POSYFİ: Sınırlar geleneklerle değil, insanlar tarafından korunur

Yunanistan, 2020 yılından bu yana adalara ve kara sınırlarına göç akışında önemli bir düşüş kaydetti. Panhelenik Sınır Muhafızları Federasyonu'na göre, Meriç kontrol noktalarında ve Ege Denizi geçişlerinde görev yapan sınır muhafızları bu gelişmede belirleyici bir rol oynuyor.
Federasyon, çalışanların büyük bir kısmının belirli süreli sözleşmelerle çalıştırıldığını, bunun da belirsizlik yarattığını ve iş sürekliliğini etkilediğini belirtiyor. Bu bağlamda, çalışanların organizasyon, eğitim ve edindikleri deneyimin kaybolmaması ve sınırların istikrarlı işleyişinin sağlanması için kadrolu hale getirilmesinin gerekliliği vurgulanıyor.

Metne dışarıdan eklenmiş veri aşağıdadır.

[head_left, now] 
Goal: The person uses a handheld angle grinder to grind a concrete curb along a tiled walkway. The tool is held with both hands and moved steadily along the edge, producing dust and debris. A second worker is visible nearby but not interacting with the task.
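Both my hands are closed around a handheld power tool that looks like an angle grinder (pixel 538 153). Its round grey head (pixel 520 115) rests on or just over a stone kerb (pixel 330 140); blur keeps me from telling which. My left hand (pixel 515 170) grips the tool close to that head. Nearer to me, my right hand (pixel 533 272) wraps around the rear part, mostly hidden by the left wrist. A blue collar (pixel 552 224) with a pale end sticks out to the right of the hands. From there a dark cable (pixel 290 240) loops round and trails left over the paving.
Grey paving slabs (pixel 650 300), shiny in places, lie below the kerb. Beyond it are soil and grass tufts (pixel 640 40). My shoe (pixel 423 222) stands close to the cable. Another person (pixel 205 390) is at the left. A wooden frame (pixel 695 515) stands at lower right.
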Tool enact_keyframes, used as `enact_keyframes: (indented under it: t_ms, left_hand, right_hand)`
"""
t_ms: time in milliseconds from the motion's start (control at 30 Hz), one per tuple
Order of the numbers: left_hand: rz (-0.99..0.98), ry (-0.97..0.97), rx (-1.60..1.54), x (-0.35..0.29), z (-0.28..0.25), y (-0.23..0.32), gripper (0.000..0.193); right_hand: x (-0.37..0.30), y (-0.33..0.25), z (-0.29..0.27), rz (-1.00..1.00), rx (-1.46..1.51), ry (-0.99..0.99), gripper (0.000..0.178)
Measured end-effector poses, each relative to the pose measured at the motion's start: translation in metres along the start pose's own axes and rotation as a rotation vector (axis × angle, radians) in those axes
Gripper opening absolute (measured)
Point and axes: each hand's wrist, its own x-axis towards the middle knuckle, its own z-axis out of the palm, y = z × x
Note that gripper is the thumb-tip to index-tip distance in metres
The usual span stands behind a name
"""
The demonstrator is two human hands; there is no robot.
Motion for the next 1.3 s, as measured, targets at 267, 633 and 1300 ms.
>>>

“Yunanistan, 2020'den bu yana göç akışlarında son yılların en önemli düşüşlerinden birini kaydetti. Aradaki fark ortada: adalara daha az insan geliyor, kara sınırlarında daha etkili gözetim ve her şeyden önemlisi, yıllardır kaybedilen bir güvenlik duygusu.
Bu başarının arkasında sadece siyasi kararlar ve teknolojik imkanlar değil, esas olarak sınırlarda görev yapan insanlar, SINIR BEKÇİLERİ ve BİR ZAMANIN SINIR BEKÇİLERİ var.
Sınır Muhafız Birlikleri'nin 2020'den bu yana takviye edilmesi bir dönüm noktasıydı. Her gün Meriç kontrol noktalarında ve Ege Denizi geçişlerinde görev yapan kadın ve erkekler, varlıklarının fark yarattığını kanıtladılar. Göçmen akışı azaldı, kaçakçılar caydırıldı ve sınırlar artık kurallara ve istikrara uygun şekilde işliyor.
Bu deneyim, ülke güvenliğinin geçici çözümlere bağlı olamayacağını göstermektedir. Sınır muhafızları zor koşullarda, baskı altında ve yüksek sorumluluk bilinciyle çalışmaktadır. Birçoğunun belirli süreli sözleşmelerle görev yapması, yalnızca kendileri için değil, yaptıkları iş için de güvensizlik ve adaletsizlik yaratmaktadır.
Sınır koruması kalıcı bir görevdir ve kalıcı personel gerektirir.
Sınır muhafızlarının kadrolu hale getirilmesi, yalnızca çalışmalarının bir ödülü değil, aynı zamanda ulusal sınır muhafızlığı politikasının istikrarı ve sürekliliği için stratejik bir tercihtir. Edindikleri deneyim, aldıkları eğitim ve alan bilgisi, sözleşmeye dayalı bir rejim içinde kaybedilmemesi gereken paha biçilmez unsurlardır.
Yunanistan, güvenliğe ve bunu sağlayan insanlara yatırım yaptığında sonuçların somut olduğunu kanıtladı. Göç akışındaki azalma tesadüfi değil, organizasyon, disiplin ve sınırlardaki insan varlığının bir sonucuydu. Şimdi bu başarının pekiştirilmesinin zamanı geldi.
"Süreli sınır muhafızlarının kalıcı olması sadece bir talep değil, ülkenin güvenliğinin, istikrarının ve güvenilirliğinin devamı için bir zorunluluktur.".